Print word for word the records from the line containing "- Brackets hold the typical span" through the end.

(Dataset entries)
• • • •

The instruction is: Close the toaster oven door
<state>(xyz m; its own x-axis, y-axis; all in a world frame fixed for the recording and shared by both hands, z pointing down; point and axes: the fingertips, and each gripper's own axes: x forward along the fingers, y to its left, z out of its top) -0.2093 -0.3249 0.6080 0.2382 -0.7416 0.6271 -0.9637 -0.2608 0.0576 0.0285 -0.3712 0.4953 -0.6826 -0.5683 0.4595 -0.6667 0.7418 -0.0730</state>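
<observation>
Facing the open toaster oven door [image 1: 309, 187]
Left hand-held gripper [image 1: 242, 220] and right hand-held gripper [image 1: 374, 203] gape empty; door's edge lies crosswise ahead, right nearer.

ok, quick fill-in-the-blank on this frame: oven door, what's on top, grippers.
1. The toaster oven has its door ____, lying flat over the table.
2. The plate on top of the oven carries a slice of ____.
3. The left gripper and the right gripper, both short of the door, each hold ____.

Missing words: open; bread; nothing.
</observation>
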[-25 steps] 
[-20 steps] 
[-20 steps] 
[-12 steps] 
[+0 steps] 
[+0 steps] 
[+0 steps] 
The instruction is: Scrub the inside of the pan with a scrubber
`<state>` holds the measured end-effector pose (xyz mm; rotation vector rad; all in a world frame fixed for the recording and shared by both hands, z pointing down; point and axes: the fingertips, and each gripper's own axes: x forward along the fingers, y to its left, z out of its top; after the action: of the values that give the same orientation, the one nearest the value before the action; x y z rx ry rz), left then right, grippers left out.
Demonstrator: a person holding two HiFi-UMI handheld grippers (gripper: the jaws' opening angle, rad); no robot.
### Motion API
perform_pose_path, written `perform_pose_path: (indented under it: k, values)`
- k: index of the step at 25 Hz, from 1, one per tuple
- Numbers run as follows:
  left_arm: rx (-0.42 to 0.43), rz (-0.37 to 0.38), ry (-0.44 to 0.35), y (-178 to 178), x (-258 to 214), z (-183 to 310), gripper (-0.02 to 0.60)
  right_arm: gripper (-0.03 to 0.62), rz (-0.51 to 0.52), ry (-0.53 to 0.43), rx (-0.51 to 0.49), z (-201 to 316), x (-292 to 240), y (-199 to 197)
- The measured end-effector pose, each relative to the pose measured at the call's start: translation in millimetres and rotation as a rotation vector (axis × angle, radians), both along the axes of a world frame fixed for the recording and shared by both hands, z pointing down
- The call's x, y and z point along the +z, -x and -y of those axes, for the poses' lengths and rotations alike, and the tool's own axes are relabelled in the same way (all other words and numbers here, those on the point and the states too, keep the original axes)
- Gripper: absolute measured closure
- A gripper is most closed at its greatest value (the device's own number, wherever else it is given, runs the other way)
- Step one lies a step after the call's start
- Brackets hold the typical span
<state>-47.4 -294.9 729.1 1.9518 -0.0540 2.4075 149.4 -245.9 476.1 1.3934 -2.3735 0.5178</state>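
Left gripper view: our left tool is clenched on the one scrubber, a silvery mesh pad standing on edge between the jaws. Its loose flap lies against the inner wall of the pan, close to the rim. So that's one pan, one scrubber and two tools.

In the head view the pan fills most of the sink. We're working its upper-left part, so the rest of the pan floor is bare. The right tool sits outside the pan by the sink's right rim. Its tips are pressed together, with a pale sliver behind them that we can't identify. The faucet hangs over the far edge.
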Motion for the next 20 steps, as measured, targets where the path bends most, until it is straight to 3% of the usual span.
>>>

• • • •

#### [ANSWER FOR THIS EXERCISE]
- Brackets hold the typical span
<state>-47.4 -294.9 729.1 1.9518 -0.0540 2.4075 149.4 -245.9 476.1 1.3934 -2.3735 0.5178</state>
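Left gripper view: our left tool is clenched on the one scrubber, a silvery mesh pad standing on edge between the jaws. Its loose flap lies against the inner wall of the pan, close to the rim. So that's one pan, one scrubber and two tools.

In the head view the pan fills most of the sink. We're working its upper-left part, so the rest of the pan floor is bare. The right tool sits outside the pan by the sink's right rim. Its tips are pressed together, with a pale sliver behind them that we can't identify. The faucet hangs over the far edge.
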Motion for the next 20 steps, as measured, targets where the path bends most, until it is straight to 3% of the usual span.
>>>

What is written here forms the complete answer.